Il sovrafollamento come spiegavo ha modificato il comportamento alimentare (più suini mangiavano al mattino tra le 24 e le 5 rispetto al pomeriggio sera, un atteggiamento anomalo) ma attenzione non ci sono state ricadute né sulla quantità ingerita giornalmente né sull’accrescimento; una grossa differenza è stata però riscontrata a livello di composizione della carcassa: alla macellazione infatti i suini con il comportamento “anomalo” hanno prodotto meno carne magra ed è aumentata in modo statisticamente significativo la parte di grasso delle mezzene. Anche la resa è stata modificata in peggio, riducendosi significativamente (fino al 22%!) nei suini che erano stati costretti dalle condizioni ambientali ad alimentarsi in orari non consoni al comportamento alimentare tipico della specie, pur rimanendo appunto inalterato l’accrescimento ponderale giornaliero.
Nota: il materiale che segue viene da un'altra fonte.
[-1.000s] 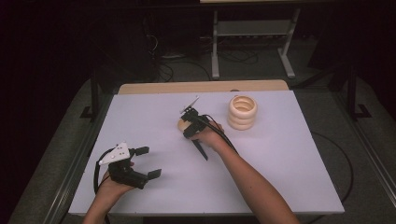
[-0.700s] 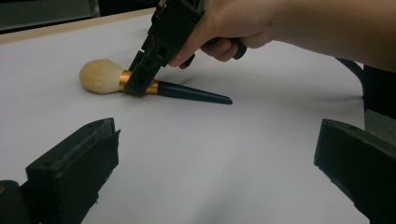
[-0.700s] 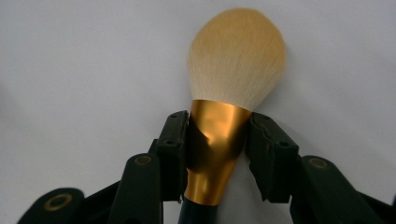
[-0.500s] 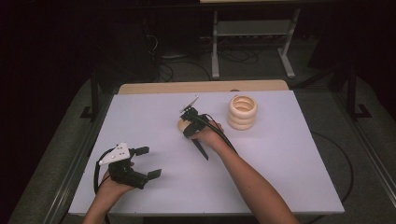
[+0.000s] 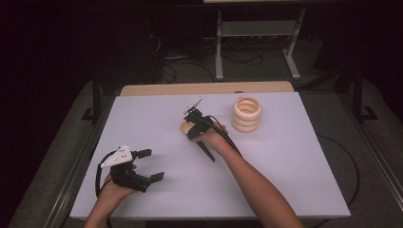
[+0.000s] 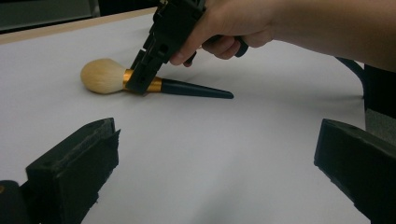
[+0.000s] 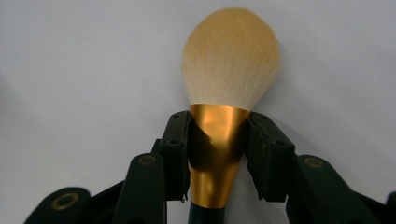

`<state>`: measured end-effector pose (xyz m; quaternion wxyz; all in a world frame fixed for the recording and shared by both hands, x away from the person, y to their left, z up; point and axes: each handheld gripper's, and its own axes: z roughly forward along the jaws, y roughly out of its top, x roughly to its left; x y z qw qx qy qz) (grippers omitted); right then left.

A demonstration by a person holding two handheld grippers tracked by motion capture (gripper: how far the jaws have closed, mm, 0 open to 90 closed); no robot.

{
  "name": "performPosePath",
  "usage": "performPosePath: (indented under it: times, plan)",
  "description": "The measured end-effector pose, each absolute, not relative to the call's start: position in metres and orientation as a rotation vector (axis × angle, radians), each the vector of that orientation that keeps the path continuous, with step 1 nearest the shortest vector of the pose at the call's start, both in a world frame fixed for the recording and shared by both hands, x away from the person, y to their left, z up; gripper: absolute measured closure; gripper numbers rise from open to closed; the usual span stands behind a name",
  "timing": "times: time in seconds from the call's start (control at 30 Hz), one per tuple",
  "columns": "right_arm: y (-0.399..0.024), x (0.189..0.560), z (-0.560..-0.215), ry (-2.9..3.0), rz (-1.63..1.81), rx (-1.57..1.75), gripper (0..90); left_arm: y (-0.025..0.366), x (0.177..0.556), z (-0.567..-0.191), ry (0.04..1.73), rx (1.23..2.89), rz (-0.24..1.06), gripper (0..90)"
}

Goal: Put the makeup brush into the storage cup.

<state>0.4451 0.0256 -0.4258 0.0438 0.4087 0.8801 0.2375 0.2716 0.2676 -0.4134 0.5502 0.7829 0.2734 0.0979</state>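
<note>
Two claws unchanged since earlier: right claw (image 7: 218, 154) clamps brush (image 6: 140, 83) on table (image 5: 294, 161); left claw (image 5: 151, 165) gapes idle.

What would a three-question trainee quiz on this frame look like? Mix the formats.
1. True or false: the left gripper is shut on the makeup brush.
2. Which part of the brush do the right gripper fingers close on?
A. the bristle head
B. the gold ferrule
C. the tip of the black handle
3. Fill in: the stack of rings sits on the white table to the ____ of the right gripper in the high view.

Key
1. False: its fingers are spread wide and hold nothing.
2. B
3. right
</note>
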Motion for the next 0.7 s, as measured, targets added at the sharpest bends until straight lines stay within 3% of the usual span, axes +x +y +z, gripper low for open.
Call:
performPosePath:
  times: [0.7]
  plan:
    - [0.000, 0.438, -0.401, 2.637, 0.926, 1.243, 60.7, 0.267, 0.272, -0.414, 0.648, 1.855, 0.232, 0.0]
In sintesi questo studio cosa potrebbe insegnarci? Nella pratica quotidiana direi che innanzi tutto sia i suini all’ingrasso che le scrofe in lattazione (in gestazione in gruppo bisogna fare ragionamenti diversi) dovrebbero essere alimentati con percentuali maggiori di mangime (all’interno di una curva corretta) tra le 15 e le 21, inserendo un pasto in tarda serata e limitando in percentuale la quota somministrata al mattino. Se è vero che rispettando il comportamento alimentare proprio del suino sfruttiamo al meglio l’assorbimento dei nutrienti otterremo più efficienza alimentare e carcasse più magre; più muscolo vuole dire migliore resa e migliore efficienza alimentare (ricordiamo infatti che la proteina lega acqua e quindi fa più peso): certamente in pianura Padana abbiamo a che fare con le elevatissime temperature ed umidità estive che condizionano pesantemente l’ingestione…sappiamo bene cosa succede in porcilaia tra le 14 e le 20 di una giornata estiva! Ma in conclusione mi viene da pensare una volta di più che rispettando la etologia del maiale (nido, grufolamento, pasti etc.) non si fa solo il bene del suino ma anche dell’allevatore.